[DATASET EXCERPT — start]

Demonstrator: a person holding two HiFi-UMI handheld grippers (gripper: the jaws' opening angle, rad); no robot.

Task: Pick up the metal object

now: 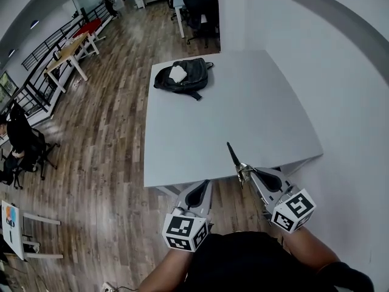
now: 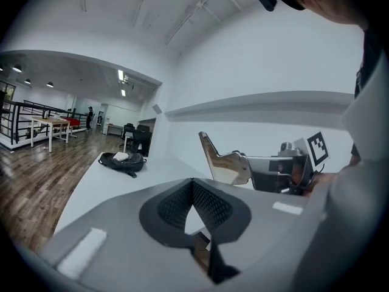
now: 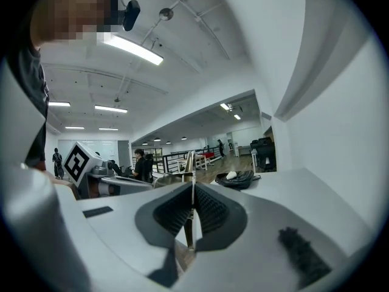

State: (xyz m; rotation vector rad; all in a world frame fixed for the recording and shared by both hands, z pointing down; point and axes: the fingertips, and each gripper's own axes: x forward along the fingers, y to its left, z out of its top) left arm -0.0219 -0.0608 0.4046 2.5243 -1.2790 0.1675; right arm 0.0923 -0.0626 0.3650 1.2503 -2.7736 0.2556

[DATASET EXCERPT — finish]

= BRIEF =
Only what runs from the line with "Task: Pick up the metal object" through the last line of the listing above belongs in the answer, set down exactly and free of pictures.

= RESULT OF THE EXERCISE =
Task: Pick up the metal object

now: 
now: 
now: 

State: (xyz m; rotation vector rad; all in a world frame fixed for the recording and shared by both hands, z pointing down; point and axes: the fingertips, and each gripper's own axes: x forward along the fingers, y to its left, z out of its top) left arm -0.0219 -0.0608 0.4046 2.5243 -1.2790 0.1675; right arm 0.0923 -0.0626 0.3650 1.2503 -2.7736 0.2556

Nothing further is required for this exercise.